Ungraded Lab (Optional): ETL Pipelines and Batch Predictions with Apache Beam and Tensorflow

In this lab, you will create, train, evaluate, and make predictions on a model using Apache Beam and TensorFlow. In particular, you will train a model to predict the molecular energy based on the number of carbon, hydrogen, oxygen, and nitrogen atoms.

This lab is marked as optional because you will not be interacting with Beam-based systems directly in future exercises. Other courses of this specialization also use tools that abstract this layer. Nonetheless, it would be good to be familiar with it since it is used under the hood by TFX which is the main ML pipelines framework that you will use in other labs. Seeing how these systems work will let you explore other codebases that use this tool more freely and even make contributions or bug fixes as you see fit. If you don't know the basics of Beam yet, we encourage you to look at the Minimal Word Count example here for a quick start and use the Beam Programming Guide to look up concepts if needed.

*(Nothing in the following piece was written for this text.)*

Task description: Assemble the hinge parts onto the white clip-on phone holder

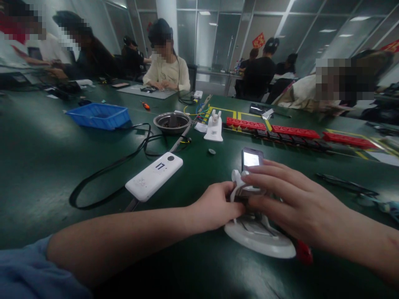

The entire pipeline can be divided into four phases:

  1. Data extraction
  2. Preprocessing the data
  3. Training the model
  4. Doing predictions

You will focus particularly on Phase 2 (Preprocessing) and a bit of Phase 4 (Predictions) because these use Beam in its implementation.

Let's begin!

Note: This tutorial uses code, images, and discussion from this article. We highlighted a few key parts and updated some of the code to use more recent versions. Also, we focused on making the lab running locally. The original article linked above contain instructions on running it in GCP. Just take note that it will have associated costs depending on the resources you use.

Initial setup

You will first download the scripts that you will use in the lab.

The molecules directory you downloaded mainly contain 4 scripts that encapsulate all phases of the workflow you will execute in this lab. It is summarized by the figure below:

https://github.com/https-deeplearning-ai/machine-learning-engineering-for-production-public/raw/main/course4/week2-ungraded-labs/C4_W2_Lab_4_ETL_Beam/images/overview.png

In addition, it also contains these additional files and directories:

Note: In Google Colab, you need to restart the runtime at this point to finalize updating the packages you just installed. You can do so by clicking the Restart Runtime button at the end of the output cell above (after installation), or by selecting Runtime > Restart Runtime in the Menu bar. Please do not proceed to the next section without restarting.

Next, you'll define the working directory to contain all the results you will generate in this exercise. After each phase, you can open the Colab file explorer on the left and look under the results directory to see the new files and directories generated.

With that, you are now ready to execute the pipeline. As shown in the figure earlier, the logic is already implemented in the four main scripts. You will run them one by one and the next sections will discuss relevant detail and the outputs generated.

Phase 1: Data extraction

The first step is to extract the input data. The dataset is stored as SDF files and is extracted from the National Center for Biotechnology Information (FTP source). Chapter 6 of this document shows a more detailed description of the SDF file format.

The data-extractor.py file extracts and decompresses the specified SDF files. In later steps, the example preprocesses these files and uses the data to train and evaluate the machine learning model. The file extracts the SDF files from the public source and stores them in a subdirectory inside the specified working directory.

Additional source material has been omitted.